- [Problem to work on]: Since the listing below shows pictures, leave them out and write out exactly the lines from the line with "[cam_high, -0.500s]" to the line with "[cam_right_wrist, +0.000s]", both included, and no others.

- [Entries provided]:
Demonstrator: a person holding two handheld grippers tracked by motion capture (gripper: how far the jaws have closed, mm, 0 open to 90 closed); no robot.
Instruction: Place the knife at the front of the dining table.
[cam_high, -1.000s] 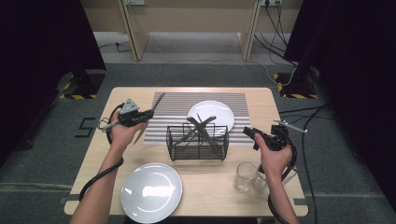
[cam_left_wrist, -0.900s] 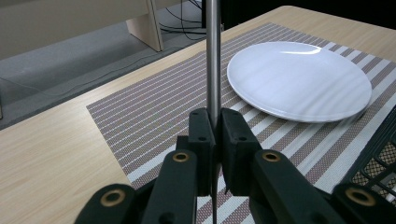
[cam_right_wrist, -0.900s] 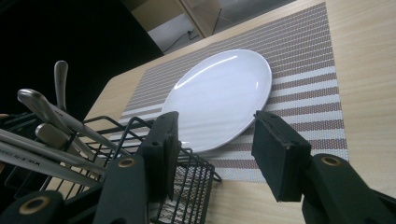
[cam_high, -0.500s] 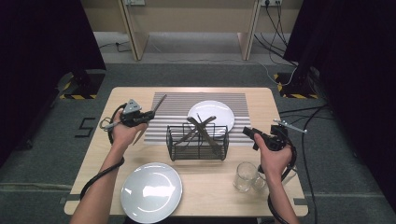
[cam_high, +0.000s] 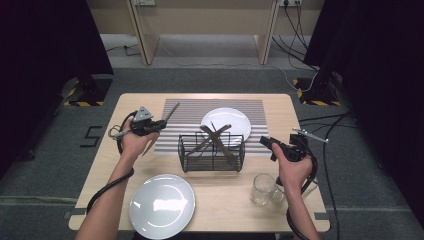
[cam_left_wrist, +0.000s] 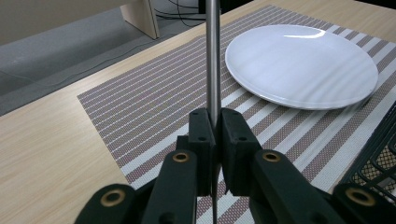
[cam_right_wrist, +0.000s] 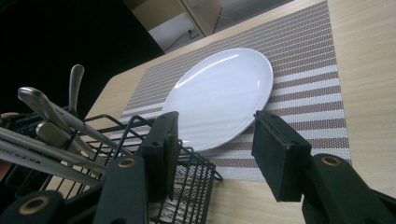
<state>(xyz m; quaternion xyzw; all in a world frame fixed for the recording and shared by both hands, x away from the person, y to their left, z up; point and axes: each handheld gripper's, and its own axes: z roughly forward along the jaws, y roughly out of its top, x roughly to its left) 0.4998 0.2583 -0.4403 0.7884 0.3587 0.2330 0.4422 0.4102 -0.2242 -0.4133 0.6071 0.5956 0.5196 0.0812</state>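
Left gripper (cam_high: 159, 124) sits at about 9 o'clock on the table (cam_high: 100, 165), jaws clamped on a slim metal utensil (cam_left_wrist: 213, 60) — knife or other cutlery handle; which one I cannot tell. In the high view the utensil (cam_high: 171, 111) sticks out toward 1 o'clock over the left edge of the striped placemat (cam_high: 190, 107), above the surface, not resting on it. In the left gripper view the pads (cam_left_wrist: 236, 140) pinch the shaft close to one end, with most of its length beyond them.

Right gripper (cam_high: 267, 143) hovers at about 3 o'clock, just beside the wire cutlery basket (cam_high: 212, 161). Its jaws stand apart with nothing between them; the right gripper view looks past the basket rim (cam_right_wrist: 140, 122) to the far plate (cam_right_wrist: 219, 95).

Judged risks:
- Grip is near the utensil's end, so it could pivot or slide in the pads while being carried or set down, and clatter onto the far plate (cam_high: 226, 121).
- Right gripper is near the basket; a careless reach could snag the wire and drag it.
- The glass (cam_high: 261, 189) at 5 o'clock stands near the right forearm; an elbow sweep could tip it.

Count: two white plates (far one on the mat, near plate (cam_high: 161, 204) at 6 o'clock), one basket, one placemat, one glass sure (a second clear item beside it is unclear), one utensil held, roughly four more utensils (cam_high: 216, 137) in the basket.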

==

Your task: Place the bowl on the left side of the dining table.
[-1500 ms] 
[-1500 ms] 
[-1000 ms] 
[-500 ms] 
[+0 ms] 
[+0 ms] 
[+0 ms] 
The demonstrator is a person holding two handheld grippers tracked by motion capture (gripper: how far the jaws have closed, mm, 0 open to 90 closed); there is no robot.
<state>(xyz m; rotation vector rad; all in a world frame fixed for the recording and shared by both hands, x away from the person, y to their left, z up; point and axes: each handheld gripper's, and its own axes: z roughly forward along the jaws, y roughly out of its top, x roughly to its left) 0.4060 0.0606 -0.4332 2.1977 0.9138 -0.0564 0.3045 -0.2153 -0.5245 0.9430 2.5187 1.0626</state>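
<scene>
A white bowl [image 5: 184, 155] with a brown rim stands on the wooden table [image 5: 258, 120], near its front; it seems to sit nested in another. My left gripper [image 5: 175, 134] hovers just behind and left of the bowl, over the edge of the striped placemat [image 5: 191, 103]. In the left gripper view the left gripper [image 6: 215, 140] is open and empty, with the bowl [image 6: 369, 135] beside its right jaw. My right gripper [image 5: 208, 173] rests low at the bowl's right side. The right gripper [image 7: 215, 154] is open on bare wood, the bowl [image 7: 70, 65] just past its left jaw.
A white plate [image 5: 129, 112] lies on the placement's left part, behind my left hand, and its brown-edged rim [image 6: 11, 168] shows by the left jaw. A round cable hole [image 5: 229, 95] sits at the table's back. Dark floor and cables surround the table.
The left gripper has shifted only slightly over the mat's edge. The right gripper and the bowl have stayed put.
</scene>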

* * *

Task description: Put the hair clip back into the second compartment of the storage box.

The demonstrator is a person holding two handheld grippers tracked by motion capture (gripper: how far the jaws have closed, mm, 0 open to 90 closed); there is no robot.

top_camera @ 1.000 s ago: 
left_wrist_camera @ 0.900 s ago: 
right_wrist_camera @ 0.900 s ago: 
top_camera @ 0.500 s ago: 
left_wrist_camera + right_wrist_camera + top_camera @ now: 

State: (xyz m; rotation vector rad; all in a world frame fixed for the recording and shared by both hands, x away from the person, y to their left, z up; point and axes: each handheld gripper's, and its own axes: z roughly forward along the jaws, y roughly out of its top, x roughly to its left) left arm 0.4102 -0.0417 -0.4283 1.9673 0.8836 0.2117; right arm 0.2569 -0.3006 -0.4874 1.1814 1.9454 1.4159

- [Solution]:
[cam_high, -0.500s] 
[cam_high, +0.000s] 
[cam_left_wrist, +0.000s] 
[cam_right_wrist, +0.000s] 

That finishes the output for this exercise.